Your task is to print the listing exactly as it stands.

- - - - - - -

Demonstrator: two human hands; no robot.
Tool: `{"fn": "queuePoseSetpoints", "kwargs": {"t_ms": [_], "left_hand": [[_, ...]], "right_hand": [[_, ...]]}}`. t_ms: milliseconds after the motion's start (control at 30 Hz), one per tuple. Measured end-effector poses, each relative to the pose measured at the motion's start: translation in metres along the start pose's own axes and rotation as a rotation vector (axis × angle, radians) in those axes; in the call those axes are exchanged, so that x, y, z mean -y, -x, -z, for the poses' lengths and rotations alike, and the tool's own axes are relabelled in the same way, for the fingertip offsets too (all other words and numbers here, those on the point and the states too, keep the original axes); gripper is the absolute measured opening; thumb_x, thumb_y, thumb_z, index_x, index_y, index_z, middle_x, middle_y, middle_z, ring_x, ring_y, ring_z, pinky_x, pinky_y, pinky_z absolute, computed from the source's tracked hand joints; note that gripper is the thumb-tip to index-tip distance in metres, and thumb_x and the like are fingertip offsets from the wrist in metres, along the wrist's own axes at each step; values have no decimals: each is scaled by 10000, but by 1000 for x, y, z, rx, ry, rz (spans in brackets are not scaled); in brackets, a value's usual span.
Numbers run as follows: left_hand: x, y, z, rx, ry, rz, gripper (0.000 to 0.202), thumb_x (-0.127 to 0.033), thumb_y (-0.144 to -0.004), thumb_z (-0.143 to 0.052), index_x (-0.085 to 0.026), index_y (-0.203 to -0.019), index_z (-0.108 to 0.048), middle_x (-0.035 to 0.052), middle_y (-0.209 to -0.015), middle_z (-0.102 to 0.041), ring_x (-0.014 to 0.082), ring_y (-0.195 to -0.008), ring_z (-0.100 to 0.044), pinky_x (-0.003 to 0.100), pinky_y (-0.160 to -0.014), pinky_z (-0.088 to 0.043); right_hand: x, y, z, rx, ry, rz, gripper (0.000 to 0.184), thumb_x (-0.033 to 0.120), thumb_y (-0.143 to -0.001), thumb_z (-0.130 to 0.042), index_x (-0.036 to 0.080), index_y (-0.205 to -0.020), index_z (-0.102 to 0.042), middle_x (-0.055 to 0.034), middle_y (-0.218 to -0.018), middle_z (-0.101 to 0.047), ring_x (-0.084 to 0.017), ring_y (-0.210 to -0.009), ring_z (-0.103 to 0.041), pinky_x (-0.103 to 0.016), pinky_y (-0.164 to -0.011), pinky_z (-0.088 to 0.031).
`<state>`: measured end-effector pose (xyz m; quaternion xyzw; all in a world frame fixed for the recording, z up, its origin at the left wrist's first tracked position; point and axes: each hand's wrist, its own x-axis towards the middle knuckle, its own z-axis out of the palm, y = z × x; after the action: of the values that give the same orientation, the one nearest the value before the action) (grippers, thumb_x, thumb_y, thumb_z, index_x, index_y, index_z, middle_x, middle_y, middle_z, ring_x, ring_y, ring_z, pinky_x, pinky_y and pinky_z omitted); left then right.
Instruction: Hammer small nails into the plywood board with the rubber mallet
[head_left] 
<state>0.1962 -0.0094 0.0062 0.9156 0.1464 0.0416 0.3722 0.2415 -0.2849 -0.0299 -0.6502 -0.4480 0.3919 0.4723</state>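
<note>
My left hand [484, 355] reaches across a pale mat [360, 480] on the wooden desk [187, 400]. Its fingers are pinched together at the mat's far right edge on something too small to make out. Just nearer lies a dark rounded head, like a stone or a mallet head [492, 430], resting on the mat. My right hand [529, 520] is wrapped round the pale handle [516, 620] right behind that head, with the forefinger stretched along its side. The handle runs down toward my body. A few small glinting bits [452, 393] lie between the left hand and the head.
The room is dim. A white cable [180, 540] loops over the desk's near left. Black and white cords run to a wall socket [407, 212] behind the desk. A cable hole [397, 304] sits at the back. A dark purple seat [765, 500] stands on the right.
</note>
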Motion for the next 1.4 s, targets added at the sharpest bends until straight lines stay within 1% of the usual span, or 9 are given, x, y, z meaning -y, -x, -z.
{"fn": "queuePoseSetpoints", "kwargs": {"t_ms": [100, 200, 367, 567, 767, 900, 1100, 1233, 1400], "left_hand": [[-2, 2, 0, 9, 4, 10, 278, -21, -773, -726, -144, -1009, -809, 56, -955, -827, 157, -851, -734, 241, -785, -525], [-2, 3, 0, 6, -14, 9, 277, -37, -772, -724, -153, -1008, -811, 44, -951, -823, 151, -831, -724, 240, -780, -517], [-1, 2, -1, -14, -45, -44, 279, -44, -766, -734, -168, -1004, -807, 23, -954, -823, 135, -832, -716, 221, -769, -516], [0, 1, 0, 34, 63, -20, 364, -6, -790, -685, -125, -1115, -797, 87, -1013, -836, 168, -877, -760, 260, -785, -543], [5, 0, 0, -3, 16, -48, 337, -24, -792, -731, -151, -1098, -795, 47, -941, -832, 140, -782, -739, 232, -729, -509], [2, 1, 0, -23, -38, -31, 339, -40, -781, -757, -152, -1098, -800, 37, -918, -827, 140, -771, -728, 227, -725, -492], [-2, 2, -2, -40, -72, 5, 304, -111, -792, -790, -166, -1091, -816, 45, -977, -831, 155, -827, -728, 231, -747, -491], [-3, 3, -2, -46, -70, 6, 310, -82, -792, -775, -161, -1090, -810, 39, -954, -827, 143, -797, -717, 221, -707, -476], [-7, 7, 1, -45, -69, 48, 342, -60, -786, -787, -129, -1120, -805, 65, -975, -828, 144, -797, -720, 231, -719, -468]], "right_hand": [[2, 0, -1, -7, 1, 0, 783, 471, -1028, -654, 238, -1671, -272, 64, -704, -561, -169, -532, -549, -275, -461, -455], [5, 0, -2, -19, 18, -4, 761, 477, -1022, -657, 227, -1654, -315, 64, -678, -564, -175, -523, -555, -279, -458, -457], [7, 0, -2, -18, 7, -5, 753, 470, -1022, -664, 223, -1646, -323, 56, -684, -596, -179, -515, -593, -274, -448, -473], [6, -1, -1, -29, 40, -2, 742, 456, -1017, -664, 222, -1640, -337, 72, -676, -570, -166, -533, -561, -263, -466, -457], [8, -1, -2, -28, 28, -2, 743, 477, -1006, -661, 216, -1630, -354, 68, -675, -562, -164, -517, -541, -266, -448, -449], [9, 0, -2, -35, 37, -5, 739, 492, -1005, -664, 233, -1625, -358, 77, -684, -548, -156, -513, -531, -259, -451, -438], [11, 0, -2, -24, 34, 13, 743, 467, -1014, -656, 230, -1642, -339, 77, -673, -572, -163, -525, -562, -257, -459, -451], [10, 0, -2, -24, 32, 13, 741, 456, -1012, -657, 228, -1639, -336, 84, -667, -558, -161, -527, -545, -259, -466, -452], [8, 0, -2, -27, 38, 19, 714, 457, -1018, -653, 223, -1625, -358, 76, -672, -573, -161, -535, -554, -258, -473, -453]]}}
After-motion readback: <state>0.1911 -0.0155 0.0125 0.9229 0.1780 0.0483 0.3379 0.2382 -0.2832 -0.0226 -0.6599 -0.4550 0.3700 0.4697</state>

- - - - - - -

### EXERCISE SOLUTION
Demonstrator: two human hands; no robot.
Tool: `{"fn": "queuePoseSetpoints", "kwargs": {"t_ms": [_], "left_hand": [[_, ...]], "right_hand": [[_, ...]]}}`. t_ms: milliseconds after the motion's start (control at 30 Hz), one per tuple. Measured end-effector poses, each relative to the pose measured at the motion's start: translation in metres along the start pose's own axes and rotation as a rotation vector (axis × angle, radians) in those axes; in the call those axes are exchanged, so that x, y, z mean -y, -x, -z, for the poses' lengths and rotations alike, and the tool's own axes are relabelled in the same way, for the fingertip offsets too (all other words and numbers here, those on the point and the states too, keep the original axes); gripper is the absolute measured opening; thumb_x, thumb_y, thumb_z, index_x, index_y, index_z, middle_x, middle_y, middle_z, ring_x, ring_y, ring_z, pinky_x, pinky_y, pinky_z absolute, computed from the source's tracked hand joints; note that gripper is the thumb-tip to index-tip distance in metres, and thumb_x and the like are fingertip offsets from the wrist in metres, along the wrist's own axes at each step; values have no decimals: each is scaled by 10000, but by 1000 for x, y, z, rx, ry, rz (spans in brackets are not scaled); in brackets, a value's usual span.
Numbers run as follows: left_hand: x, y, z, rx, ry, rz, gripper (0.000 to 0.202), thumb_x (-0.127 to 0.033), thumb_y (-0.144 to -0.004), thumb_z (-0.143 to 0.052), index_x (-0.085 to 0.026), index_y (-0.203 to -0.019), index_z (-0.108 to 0.048), middle_x (-0.035 to 0.052), middle_y (-0.209 to -0.015), middle_z (-0.102 to 0.041), ring_x (-0.014 to 0.082), ring_y (-0.195 to -0.008), ring_z (-0.100 to 0.044), pinky_x (-0.003 to 0.100), pinky_y (-0.160 to -0.014), pinky_z (-0.088 to 0.043); right_hand: x, y, z, rx, ry, rz, gripper (0.000 to 0.184), thumb_x (-0.033 to 0.120), thumb_y (-0.143 to -0.001), thumb_z (-0.130 to 0.042), index_x (-0.036 to 0.080), index_y (-0.205 to -0.020), index_z (-0.102 to 0.042), middle_x (-0.055 to 0.034), middle_y (-0.218 to -0.018), middle_z (-0.101 to 0.047), ring_x (-0.084 to 0.017), ring_y (-0.210 to -0.009), ring_z (-0.103 to 0.041), pinky_x (-0.103 to 0.016), pinky_y (-0.164 to -0.011), pinky_z (-0.088 to 0.031).
`<state>`: measured end-effector pose (xyz m; quaternion xyzw; all in a world frame fixed for the recording, z up, its origin at the left wrist's first tracked position; point and axes: each hand's wrist, its own x-axis towards the middle knuckle, its own z-axis out of the palm, y = z × x; after the action: of the values that give the same orientation, the one nearest the value before the action) (grippers, thumb_x, thumb_y, thumb_z, index_x, index_y, index_z, middle_x, middle_y, middle_z, ring_x, ring_y, ring_z, pinky_x, pinky_y and pinky_z omitted); left then right.
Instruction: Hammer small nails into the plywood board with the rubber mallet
[head_left] 
<state>0.1962 -0.0094 0.0062 0.9156 0.1464 0.0416 0.3722 0.2415 -0.2849 -0.0299 -0.6502 -0.4480 0.3919 0.4723</state>
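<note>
My left hand [484, 355] reaches across a pale mat [360, 480] on the wooden desk [187, 400]. Its fingers are pinched together at the mat's far right edge on something too small to make out. Just nearer lies a dark rounded head, like a stone or a mallet head [492, 430], resting on the mat. My right hand [529, 520] is wrapped round the pale handle [516, 620] right behind that head, with the forefinger stretched along its side. The handle runs down toward my body. A few small glinting bits [452, 393] lie between the left hand and the head.
The room is dim. A white cable [180, 540] loops over the desk's near left. Black and white cords run to a wall socket [407, 212] behind the desk. A cable hole [397, 304] sits at the back. A dark purple seat [765, 500] stands on the right.
</note>
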Motion for the next 1.4 s, targets added at the sharpest bends until straight lines stay within 1% of the usual span, or 9 are given, x, y, z meaning -y, -x, -z.
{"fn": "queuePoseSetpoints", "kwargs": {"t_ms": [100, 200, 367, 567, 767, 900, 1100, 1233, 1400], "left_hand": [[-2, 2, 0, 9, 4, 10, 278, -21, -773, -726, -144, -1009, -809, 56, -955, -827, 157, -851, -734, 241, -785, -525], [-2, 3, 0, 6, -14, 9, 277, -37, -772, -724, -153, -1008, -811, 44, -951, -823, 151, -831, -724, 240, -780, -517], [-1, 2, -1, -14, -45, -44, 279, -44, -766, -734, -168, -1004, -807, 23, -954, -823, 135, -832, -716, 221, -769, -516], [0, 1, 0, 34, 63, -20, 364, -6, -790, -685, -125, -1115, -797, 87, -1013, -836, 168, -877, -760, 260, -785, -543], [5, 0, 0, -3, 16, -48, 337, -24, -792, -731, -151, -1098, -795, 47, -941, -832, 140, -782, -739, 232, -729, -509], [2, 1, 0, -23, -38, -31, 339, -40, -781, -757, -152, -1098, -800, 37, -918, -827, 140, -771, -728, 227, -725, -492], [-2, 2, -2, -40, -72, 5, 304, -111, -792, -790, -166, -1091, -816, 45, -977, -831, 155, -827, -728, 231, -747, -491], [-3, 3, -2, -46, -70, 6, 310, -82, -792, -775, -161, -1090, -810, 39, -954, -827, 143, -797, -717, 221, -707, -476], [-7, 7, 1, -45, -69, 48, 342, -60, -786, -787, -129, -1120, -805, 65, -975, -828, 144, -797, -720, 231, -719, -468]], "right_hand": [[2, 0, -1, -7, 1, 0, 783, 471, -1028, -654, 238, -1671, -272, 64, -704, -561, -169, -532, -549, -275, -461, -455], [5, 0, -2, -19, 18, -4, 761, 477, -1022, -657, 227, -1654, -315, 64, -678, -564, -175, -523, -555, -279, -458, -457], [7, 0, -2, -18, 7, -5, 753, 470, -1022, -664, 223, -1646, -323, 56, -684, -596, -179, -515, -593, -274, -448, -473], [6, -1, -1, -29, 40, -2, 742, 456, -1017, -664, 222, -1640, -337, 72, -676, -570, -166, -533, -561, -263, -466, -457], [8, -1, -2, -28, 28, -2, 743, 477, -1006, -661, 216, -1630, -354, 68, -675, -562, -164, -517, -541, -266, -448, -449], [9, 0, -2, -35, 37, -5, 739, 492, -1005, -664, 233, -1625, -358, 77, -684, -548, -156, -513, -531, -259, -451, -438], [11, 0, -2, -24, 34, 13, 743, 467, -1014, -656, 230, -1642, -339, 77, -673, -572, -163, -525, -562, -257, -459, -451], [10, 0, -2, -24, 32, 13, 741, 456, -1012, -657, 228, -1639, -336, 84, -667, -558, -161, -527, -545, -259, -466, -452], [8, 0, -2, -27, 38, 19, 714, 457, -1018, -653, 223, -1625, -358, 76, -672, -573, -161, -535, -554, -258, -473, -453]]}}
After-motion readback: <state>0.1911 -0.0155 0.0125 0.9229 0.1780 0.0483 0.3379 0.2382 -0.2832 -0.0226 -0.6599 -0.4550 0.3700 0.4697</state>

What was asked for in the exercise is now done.